Find DOE Collections
Much of Science is Non-Googleable: An Emerging Solution
Walter L. Warnick, Ph.D., Director
Office of Scientific and Technical Information, U.S. Department of Energy
The Stage Is Set for the Future
Slide 2: OSTI Mission
To advance science and sustain technological creativity by making R&D findings available to Department of Energy researchers and the American public.
Information fuels discovery.
Superior access to quality information speeds discovery.
Slide 3: Advancing Science Discovery: From the '40s to the Future
From 1947 to 2007 – from Nuclear Science Abstracts to WorldWideScience.org – mission accomplished!
Whether by print or by pixel, OSTI has long been committed to ensuring appropriate access to research results.
OSTI’s creation 60 years ago signified a sea change from the Secret City of the Manhattan Project toward an openness to share S&T knowledge with the public.
Of course, we continue to this day to keep secret all the information that has military applications. Whether peaceful or national security related, the S&T legacy of this agency is captured in this building.
Slide 5: Science Progresses as Knowledge Is Shared
OSTI corollary: If the sharing of knowledge – or knowledge diffusion – is accelerated, scientific progress is accelerated.
Science can be advanced by hiring more researchers and giving them better equipment; and science can be advanced by accelerating the sharing of knowledge.
We consciously seek to exploit new technology to accelerate the spread of scientific and technical knowledge.

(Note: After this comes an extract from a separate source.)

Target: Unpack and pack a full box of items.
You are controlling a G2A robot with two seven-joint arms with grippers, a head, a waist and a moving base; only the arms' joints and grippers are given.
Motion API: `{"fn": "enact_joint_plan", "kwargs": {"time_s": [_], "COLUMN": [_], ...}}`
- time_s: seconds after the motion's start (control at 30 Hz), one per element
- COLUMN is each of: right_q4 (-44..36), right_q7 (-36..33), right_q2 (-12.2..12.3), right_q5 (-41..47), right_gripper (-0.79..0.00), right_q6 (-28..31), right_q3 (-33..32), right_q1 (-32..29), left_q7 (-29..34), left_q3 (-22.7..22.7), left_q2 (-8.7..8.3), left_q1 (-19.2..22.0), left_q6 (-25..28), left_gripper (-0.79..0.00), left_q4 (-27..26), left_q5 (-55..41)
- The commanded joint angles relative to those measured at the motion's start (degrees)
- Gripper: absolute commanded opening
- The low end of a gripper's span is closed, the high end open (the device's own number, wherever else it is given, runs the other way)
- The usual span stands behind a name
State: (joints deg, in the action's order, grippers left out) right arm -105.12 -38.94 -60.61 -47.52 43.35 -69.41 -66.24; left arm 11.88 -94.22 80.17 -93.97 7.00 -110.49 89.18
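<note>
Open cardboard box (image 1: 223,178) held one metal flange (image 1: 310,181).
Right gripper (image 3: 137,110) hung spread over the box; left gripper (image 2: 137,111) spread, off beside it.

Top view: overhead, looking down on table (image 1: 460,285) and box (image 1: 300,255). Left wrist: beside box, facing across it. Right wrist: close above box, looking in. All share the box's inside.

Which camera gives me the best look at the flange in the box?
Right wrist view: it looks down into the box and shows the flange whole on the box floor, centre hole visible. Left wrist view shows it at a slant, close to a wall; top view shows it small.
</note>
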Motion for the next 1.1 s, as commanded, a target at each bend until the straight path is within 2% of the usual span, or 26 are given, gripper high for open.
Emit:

Slide 7: Larry Page, speaking to scientists, AAAS 2007
"Virtually all economic growth (in the world) was due to technological progress. I think as a society we're not really paying attention to that."
He called on the scientists to make more of their research available digitally. “We have to unlock the wealth of scientific knowledge and get it to everyone.”
Slide 8: The stage is set for the future
We are ready to scale up our efforts in metasearch, or federated search. Simply put, we intend to make science searchable via one portal.
Slide 9: We must ensure access to science information that is Non-Googleable
Google: v., to search for information through Google.
Googleable: adj., information found by Googling.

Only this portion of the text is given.